Drop every picture, then transcribe the remaining data exactly.
::: Data segment
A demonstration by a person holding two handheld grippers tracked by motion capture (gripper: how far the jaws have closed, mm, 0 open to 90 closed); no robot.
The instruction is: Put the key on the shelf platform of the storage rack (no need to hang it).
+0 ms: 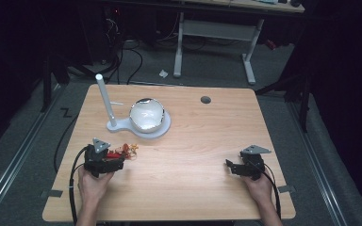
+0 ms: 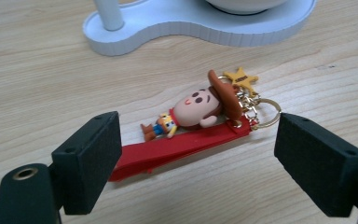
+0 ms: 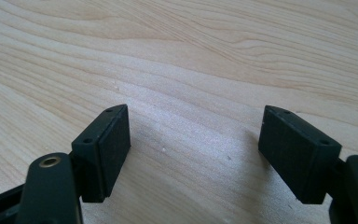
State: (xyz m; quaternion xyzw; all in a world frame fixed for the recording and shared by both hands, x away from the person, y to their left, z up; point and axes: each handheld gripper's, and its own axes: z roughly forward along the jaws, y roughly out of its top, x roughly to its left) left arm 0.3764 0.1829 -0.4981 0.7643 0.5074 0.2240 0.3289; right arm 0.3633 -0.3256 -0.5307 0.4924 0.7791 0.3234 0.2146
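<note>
The cowboy keychain lay flat on the table, strap running lengthwise between the left hand-held gripper's released jaws. The right hand-held gripper gaped over bare wood.

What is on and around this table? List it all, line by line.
Table: one, light wood, centre.
Stand: one, white, flat base with upright post, far left of table.
Bowl: one, white, on the stand's base.
Keychain: one, red strap, cowboy figure, gold star and ring, lying between the left jaws.
Desk: one, white legs, behind the table.
Cables: several, black, on the floor.
Left gripper: black, jaws open.
Right gripper: black, jaws open over bare wood.
Hands: two, near edge.
</note>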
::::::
Result of the exercise:
A demonstration by a person holding two handheld grippers tracked by motion capture (gripper: how far the jaws have closed, mm, 0 open to 90 closed); no robot.
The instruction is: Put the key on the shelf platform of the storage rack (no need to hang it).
+0 ms: 
+0 ms: 
+0 ms: 
State: (xyz m; quaternion xyzw; all in a world frame fixed for the recording and shared by both hands, x away from the person, y to their left, z up; point and axes: each handheld gripper's, and its own axes: z roughly forward along the jaws, y roughly out of its top, x roughly to its left) left arm 0.3764 0.1829 -0.4981 0.7643 0.5074 0.2240 0.3289; right arm 0.3633 -0.3256 -0.5307 0.4924 0.7791 0.3234 0.2146
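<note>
The cowboy keychain lay flat on the table, strap running lengthwise between the left hand-held gripper's released jaws. The right hand-held gripper gaped over bare wood.

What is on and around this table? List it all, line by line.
Table: one, light wood, centre.
Stand: one, white, flat base with upright post, far left of table.
Bowl: one, white, on the stand's base.
Keychain: one, red strap, cowboy figure, gold star and ring, lying between the left jaws.
Desk: one, white legs, behind the table.
Cables: several, black, on the floor.
Left gripper: black, jaws open.
Right gripper: black, jaws open over bare wood.
Hands: two, near edge.
</note>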

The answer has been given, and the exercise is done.